And that's because other people commenting on the video, which you have not seen, have failed to mention racial imbalance in its portrayal of criminal activities.
If you won't see the connection yourself that your own words make obvious, can you at least understand why other people are making that connection?
Yes we are. Someone said "There is a problem with black urban criminality. The video and the song are about urban criminality and disrespectfulness." As between you and me, the person who said that wasn't me.
So I asked a question about whether disrepectfulness (particularly to police, as called out explicitly in the lyrics of the song) was something that also was associated with black people in urban settings.
It does not escape my notice that you dodged answering the question.
I think it's pretty well-understood that Aldean himself is a bro-country dude, the type of city boy with an immaculate hat and a fancy pickup truck with the dually rear axle whose flatbed has never held anything dirtier or heavier than a large-screen TV still in its box from the Sam's Club warehouse.
One such society was the United States of America, in particular the southeastern United States where the Aldean song is depicted in its video. We remember this most prominently during an era known as "Jim Crow," which took its name from a racially-stereotyped entertainment, but the era that came before that, the era of slavery, was even worse.
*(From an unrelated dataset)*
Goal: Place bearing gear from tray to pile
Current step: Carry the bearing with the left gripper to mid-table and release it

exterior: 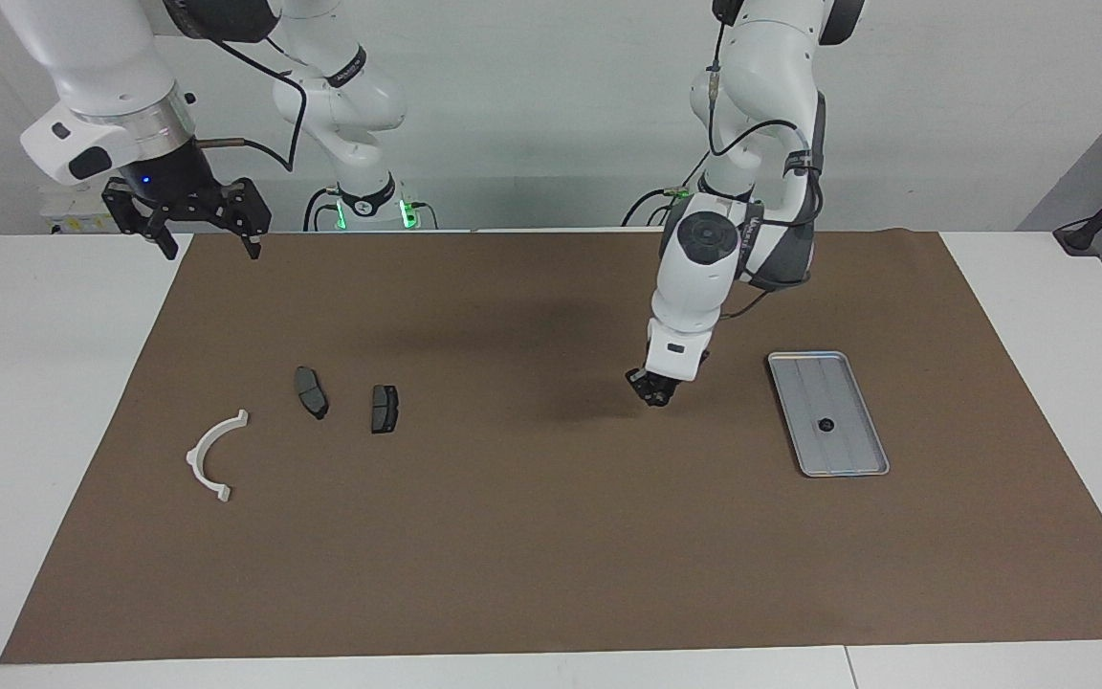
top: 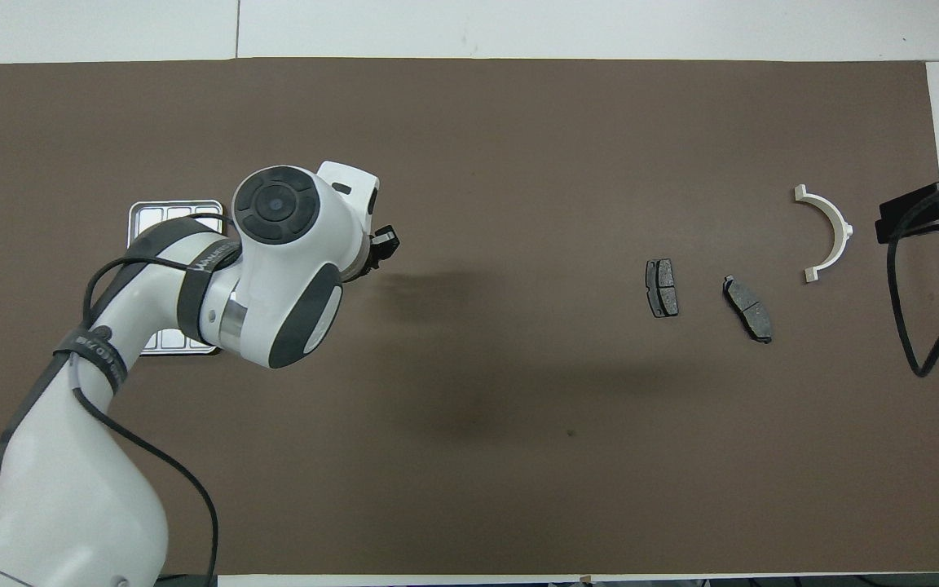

And the laws and norms of that racial segregation were enforced with violence, not unlike the way Aldean threatens to enforce the social norms he associates with his [Southeastern American] small town.
Yes, as those kinds of crimes are associated in popular imagination with the kind of behavior black people, particularly young black men in cities, engage in but white people typically don't get associated with. You may recall a phenomenon called "wilding" associated with young black men in urban settings; this bears a startling resemblance to "sucker-punching somebody on the sidewalk." Indeed, I recall at least one prominent resident of a major U.S. city calling for the death penalty to be imposed upon five young black men for "wilding" and refusing to retract those remarks even after they were proven innocent, and then pretending to wonder why black people didn't vote for him when he ran for public office. Carjacking is statistically associated with race, with DOJ statistics demonstrating that young black men identified as perpetrators by victims at least four times disproportionate to their demographic percentage of population in society. Similar cultural perceptions apply to armed robbery of liquor stores. Not for nothing did the original version of the video include clips of BLM protests descending into violence. And shooting the video at the site of repeated lynchings was also a signal that was heard loud and clear.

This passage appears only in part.